- Opening Delimiter -

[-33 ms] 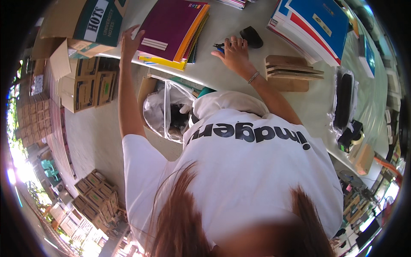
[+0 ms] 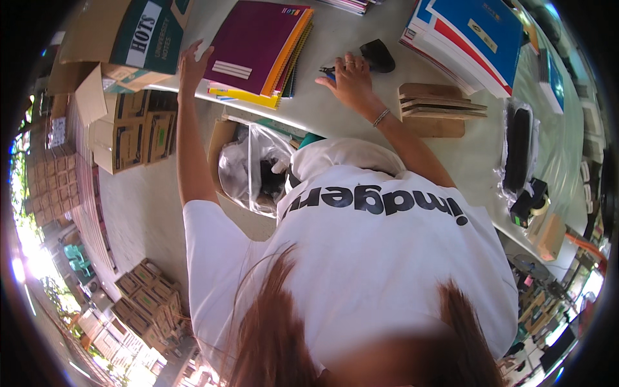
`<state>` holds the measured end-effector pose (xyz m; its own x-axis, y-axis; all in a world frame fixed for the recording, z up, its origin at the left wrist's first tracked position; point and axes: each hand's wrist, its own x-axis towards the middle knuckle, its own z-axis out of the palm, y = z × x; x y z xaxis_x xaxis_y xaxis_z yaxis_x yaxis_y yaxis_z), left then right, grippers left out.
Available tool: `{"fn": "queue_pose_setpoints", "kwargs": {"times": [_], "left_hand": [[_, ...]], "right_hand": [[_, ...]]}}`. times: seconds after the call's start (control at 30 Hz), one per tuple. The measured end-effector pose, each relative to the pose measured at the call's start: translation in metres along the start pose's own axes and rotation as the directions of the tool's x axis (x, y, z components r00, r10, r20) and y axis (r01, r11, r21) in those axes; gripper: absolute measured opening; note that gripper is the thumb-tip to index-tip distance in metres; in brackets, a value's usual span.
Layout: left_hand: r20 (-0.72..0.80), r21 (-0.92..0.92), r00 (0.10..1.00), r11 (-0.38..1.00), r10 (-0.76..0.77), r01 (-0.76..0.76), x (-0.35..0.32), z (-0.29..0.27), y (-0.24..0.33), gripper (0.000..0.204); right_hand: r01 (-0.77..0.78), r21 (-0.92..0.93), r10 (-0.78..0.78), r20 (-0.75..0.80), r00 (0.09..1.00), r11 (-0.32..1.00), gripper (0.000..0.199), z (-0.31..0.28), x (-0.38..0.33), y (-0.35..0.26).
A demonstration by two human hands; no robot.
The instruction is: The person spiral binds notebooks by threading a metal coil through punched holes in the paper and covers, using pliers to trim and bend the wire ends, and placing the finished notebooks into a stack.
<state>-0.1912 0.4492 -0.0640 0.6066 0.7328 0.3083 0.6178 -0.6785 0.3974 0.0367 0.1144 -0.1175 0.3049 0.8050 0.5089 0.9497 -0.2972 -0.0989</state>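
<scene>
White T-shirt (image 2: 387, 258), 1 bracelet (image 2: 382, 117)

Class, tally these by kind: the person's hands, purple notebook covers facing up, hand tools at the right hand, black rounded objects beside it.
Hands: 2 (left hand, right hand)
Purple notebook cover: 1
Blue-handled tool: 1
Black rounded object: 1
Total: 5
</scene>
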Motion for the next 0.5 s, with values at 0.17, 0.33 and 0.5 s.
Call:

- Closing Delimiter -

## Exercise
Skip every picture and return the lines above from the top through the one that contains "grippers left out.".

## Result below
[-33 ms] 
[+0 ms] 
`<state>` holds the measured end-effector pose (xyz m; its own x-axis, y-axis; all in a world frame fixed for the recording, z up, its origin at the left wrist's first tracked position; point and axes: each hand's wrist, its own x-axis towards the middle knuckle, its own z-axis out of the palm, y = z × x; x y z xaxis_x xaxis_y xaxis_z yaxis_x yaxis_y yaxis_z), left then right, grippers left out.

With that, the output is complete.